→ Work instruction
Keep the wording of every entry intact in your copy, and omit the pictures.

(Extracted data entries)
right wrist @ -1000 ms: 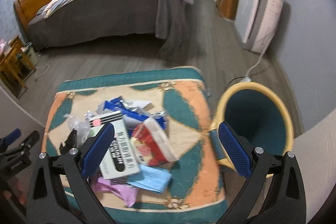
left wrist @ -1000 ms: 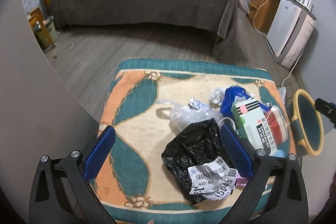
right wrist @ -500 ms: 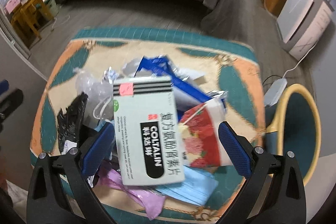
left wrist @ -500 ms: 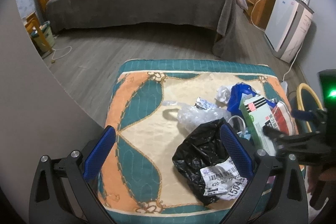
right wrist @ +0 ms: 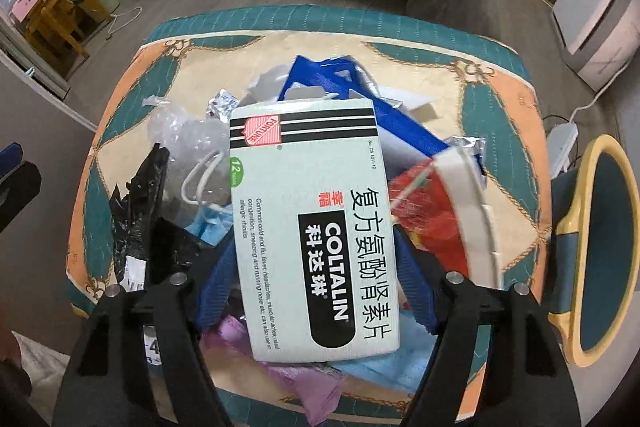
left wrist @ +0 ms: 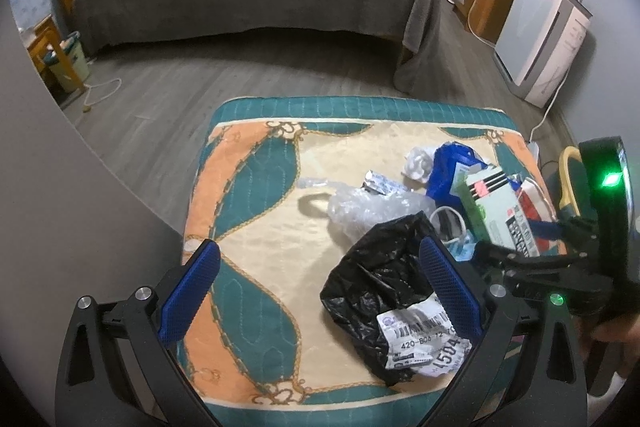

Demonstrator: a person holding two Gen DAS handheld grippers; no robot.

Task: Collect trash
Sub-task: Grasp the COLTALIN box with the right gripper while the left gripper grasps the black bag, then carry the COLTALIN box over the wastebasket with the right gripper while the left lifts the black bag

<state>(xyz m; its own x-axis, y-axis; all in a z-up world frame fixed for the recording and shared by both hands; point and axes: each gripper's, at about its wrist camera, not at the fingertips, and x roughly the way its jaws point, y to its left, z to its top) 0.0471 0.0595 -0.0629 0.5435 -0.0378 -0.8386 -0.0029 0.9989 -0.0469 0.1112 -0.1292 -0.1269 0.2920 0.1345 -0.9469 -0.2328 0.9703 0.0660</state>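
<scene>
Right tool [right wrist: 316, 279] sits low over the trash heap on the quilted bench [right wrist: 500, 99]. Its blue fingers [right wrist: 218, 277] bracket the near end of the medicine box [right wrist: 312, 223], one on each long edge; they look closed on it, though contact on the far side is hidden. The box's long axis runs straight away from the tool, lying on top of a red packet [right wrist: 430, 223], a blue face mask [right wrist: 384, 367] and a purple wrapper [right wrist: 288, 371].

The bin [right wrist: 600, 255] stands off the bench's right edge, on the right tool's own side. Judged next: lift and swing right.

Left tool [left wrist: 316, 291] hovers wide open, the black bag [left wrist: 380, 279] just inside its right finger, untouched.
</scene>
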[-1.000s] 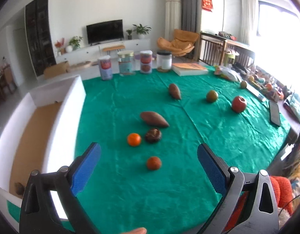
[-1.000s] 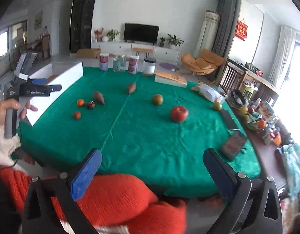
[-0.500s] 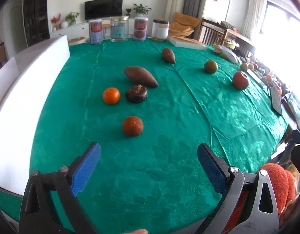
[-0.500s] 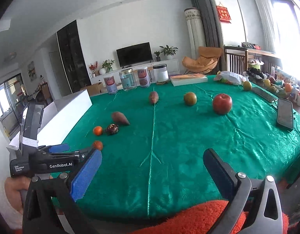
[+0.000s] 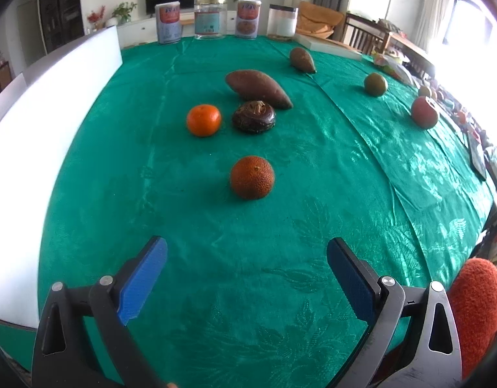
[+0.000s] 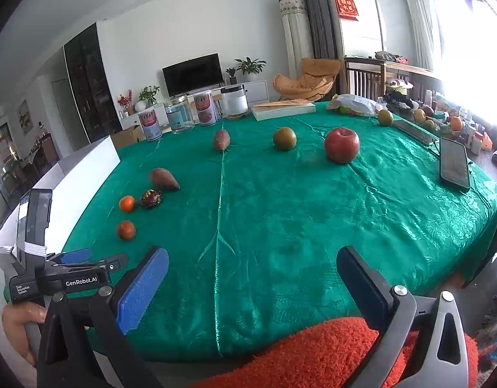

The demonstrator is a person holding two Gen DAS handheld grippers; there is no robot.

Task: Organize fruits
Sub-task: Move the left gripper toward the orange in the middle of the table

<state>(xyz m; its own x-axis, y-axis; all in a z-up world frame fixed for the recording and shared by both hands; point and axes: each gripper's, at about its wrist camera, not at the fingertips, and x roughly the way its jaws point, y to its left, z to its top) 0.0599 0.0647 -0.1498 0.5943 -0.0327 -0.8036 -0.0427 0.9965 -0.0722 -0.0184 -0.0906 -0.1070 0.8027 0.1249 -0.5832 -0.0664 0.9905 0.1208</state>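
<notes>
Left gripper (image 5: pixel 246 271): jaws standing wide apart, blue pads (image 5: pixel 145 278) facing each other, nothing between them; hovering low over the tabletop's near part, pointing forward. A hand (image 6: pixel 20 323) is gripping its handle, as the right wrist view is showing.

Right gripper (image 6: pixel 252 279): jaws likewise spread wide and gripping nothing; hanging off the near edge of the tabletop, above an orange fuzzy sleeve (image 6: pixel 313 352).
</notes>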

→ Exercise result
right wrist @ -1000 ms: 
left wrist @ -1000 ms: 
right wrist @ -500 ms: 
left wrist @ -500 ms: 
right wrist @ +0 ms: 
left wrist @ +0 ms: 

Demonstrator: a person holding two Gen DAS handheld grippers; no robot.

Task: Collect trash
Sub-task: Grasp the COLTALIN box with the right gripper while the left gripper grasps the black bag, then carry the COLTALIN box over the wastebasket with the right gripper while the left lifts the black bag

<state>(xyz m; its own x-axis, y-axis; all in a z-up world frame fixed for the recording and shared by both hands; point and axes: each gripper's, at about its wrist camera, not at the fingertips, and x roughly the way its jaws point, y to its left, z to its top) 0.0471 0.0595 -0.0629 0.5435 -0.0378 -0.8386 -0.0029 0.9989 -0.0469 0.1112 -0.1292 -0.1269 0.2920 0.1345 -0.9469 -0.2328 0.9703 0.0660</state>
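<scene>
Right tool [right wrist: 316, 279] sits low over the trash heap on the quilted bench [right wrist: 500, 99]. Its blue fingers [right wrist: 218, 277] bracket the near end of the medicine box [right wrist: 312, 223], one on each long edge; they look closed on it, though contact on the far side is hidden. The box's long axis runs straight away from the tool, lying on top of a red packet [right wrist: 430, 223], a blue face mask [right wrist: 384, 367] and a purple wrapper [right wrist: 288, 371].

The bin [right wrist: 600, 255] stands off the bench's right edge, on the right tool's own side. Judged next: lift and swing right.

Left tool [left wrist: 316, 291] hovers wide open, the black bag [left wrist: 380, 279] just inside its right finger, untouched.
</scene>
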[-1.000s] 
[-1.000s] 
[-0.500s] 
[-0.500s] 
[+0.000s] 
[+0.000s] 

The demonstrator is a person holding two Gen DAS handheld grippers; there is no robot.

Task: Organize fruits
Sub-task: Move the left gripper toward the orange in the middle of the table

<state>(xyz m; its own x-axis, y-axis; all in a z-up world frame fixed for the recording and shared by both hands; point and axes: each gripper's, at about its wrist camera, not at the fingertips, and x roughly the way its jaws point, y to its left, z to its top) 0.0599 0.0647 -0.1498 0.5943 -0.0327 -0.8036 -0.0427 0.9965 -0.0722 -0.0184 -0.0906 -0.1070 0.8027 0.1249 -0.5832 -0.0664 0.9905 0.1208</state>
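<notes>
Left gripper (image 5: pixel 246 271): jaws standing wide apart, blue pads (image 5: pixel 145 278) facing each other, nothing between them; hovering low over the tabletop's near part, pointing forward. A hand (image 6: pixel 20 323) is gripping its handle, as the right wrist view is showing.

Right gripper (image 6: pixel 252 279): jaws likewise spread wide and gripping nothing; hanging off the near edge of the tabletop, above an orange fuzzy sleeve (image 6: pixel 313 352).
</notes>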

No additional response is needed to complete this exercise.